§ Directions for this task:
Return all of the lines below exactly as they are.

§ Supplied material:
§

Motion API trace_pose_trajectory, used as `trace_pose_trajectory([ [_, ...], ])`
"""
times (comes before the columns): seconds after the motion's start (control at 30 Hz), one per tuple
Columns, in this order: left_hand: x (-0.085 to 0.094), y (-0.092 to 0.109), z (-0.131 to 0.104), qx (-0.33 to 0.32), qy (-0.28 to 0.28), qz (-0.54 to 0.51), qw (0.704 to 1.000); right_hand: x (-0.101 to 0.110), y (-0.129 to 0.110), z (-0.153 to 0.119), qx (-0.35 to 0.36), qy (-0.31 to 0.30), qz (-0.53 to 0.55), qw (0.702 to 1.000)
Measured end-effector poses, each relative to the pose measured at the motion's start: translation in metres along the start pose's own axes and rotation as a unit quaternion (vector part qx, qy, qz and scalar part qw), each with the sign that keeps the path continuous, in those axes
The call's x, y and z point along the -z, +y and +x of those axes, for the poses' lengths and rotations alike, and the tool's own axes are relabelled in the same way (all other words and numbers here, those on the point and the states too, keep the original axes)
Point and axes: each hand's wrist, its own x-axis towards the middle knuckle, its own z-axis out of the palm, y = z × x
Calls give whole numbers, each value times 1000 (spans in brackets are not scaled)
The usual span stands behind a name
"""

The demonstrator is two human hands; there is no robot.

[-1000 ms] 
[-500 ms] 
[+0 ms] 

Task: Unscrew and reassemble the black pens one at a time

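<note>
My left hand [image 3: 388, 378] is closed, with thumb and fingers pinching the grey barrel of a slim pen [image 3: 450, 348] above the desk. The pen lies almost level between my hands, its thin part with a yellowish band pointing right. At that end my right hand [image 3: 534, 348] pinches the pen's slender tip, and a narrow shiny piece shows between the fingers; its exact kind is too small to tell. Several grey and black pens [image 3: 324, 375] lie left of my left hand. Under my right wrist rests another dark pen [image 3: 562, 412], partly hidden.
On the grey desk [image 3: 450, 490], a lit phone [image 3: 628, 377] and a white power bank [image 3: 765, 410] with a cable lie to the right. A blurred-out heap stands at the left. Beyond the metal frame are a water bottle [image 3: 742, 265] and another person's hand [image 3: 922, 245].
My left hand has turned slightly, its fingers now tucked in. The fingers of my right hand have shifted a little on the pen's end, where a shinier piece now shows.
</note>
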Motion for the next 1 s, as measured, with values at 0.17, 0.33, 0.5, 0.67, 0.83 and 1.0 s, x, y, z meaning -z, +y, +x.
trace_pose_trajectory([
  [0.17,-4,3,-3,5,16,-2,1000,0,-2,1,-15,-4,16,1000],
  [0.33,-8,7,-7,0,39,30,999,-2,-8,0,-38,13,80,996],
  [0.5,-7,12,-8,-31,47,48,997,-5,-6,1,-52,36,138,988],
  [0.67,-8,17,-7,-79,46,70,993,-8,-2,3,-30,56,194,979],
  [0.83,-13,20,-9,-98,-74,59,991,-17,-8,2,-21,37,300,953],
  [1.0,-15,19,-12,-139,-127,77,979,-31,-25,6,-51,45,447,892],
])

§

§ Answer space:
Motion API trace_pose_trajectory, used as `trace_pose_trajectory([ [_, ...], ])`
"""
times (comes before the columns): seconds after the motion's start (control at 30 Hz), one per tuple
Columns, in this order: left_hand: x (-0.085 to 0.094), y (-0.092 to 0.109), z (-0.131 to 0.104), qx (-0.33 to 0.32), qy (-0.28 to 0.28), qz (-0.54 to 0.51), qw (0.704 to 1.000); right_hand: x (-0.101 to 0.110), y (-0.129 to 0.110), z (-0.153 to 0.119), qx (-0.35 to 0.36), qy (-0.31 to 0.30), qz (-0.53 to 0.55), qw (0.702 to 1.000)
Measured end-effector poses, each relative to the pose measured at the motion's start: translation in metres along the start pose's own axes and rotation as a unit quaternion (vector part qx, qy, qz and scalar part qw), each with the sign that keeps the path continuous, in those axes
The call's x, y and z point along the -z, +y and +x of those axes, for the poses' lengths and rotations alike, and the tool's own axes are relabelled in the same way (all other words and numbers here, those on the point and the states too, keep the original axes)
Point and axes: each hand's wrist, its own x-axis towards the middle knuckle, its own z-axis out of the palm, y = z × x
Calls give whole numbers, each value times 1000 (spans in brackets are not scaled)
The usual span stands behind a name
"""

The demonstrator is two human hands; there is no robot.

[-1000 ms] 
[-500 ms] 
[+0 ms] 

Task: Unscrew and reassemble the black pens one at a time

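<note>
My left hand [image 3: 388, 378] is closed, with thumb and fingers pinching the grey barrel of a slim pen [image 3: 450, 348] above the desk. The pen lies almost level between my hands, its thin part with a yellowish band pointing right. At that end my right hand [image 3: 534, 348] pinches the pen's slender tip, and a narrow shiny piece shows between the fingers; its exact kind is too small to tell. Several grey and black pens [image 3: 324, 375] lie left of my left hand. Under my right wrist rests another dark pen [image 3: 562, 412], partly hidden.
On the grey desk [image 3: 450, 490], a lit phone [image 3: 628, 377] and a white power bank [image 3: 765, 410] with a cable lie to the right. A blurred-out heap stands at the left. Beyond the metal frame are a water bottle [image 3: 742, 265] and another person's hand [image 3: 922, 245].
My left hand has turned slightly, its fingers now tucked in. The fingers of my right hand have shifted a little on the pen's end, where a shinier piece now shows.
</note>
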Motion for the next 1 s, as measured, with values at 0.17, 0.33, 0.5, 0.67, 0.83 and 1.0 s, x, y, z meaning -z, +y, +x.
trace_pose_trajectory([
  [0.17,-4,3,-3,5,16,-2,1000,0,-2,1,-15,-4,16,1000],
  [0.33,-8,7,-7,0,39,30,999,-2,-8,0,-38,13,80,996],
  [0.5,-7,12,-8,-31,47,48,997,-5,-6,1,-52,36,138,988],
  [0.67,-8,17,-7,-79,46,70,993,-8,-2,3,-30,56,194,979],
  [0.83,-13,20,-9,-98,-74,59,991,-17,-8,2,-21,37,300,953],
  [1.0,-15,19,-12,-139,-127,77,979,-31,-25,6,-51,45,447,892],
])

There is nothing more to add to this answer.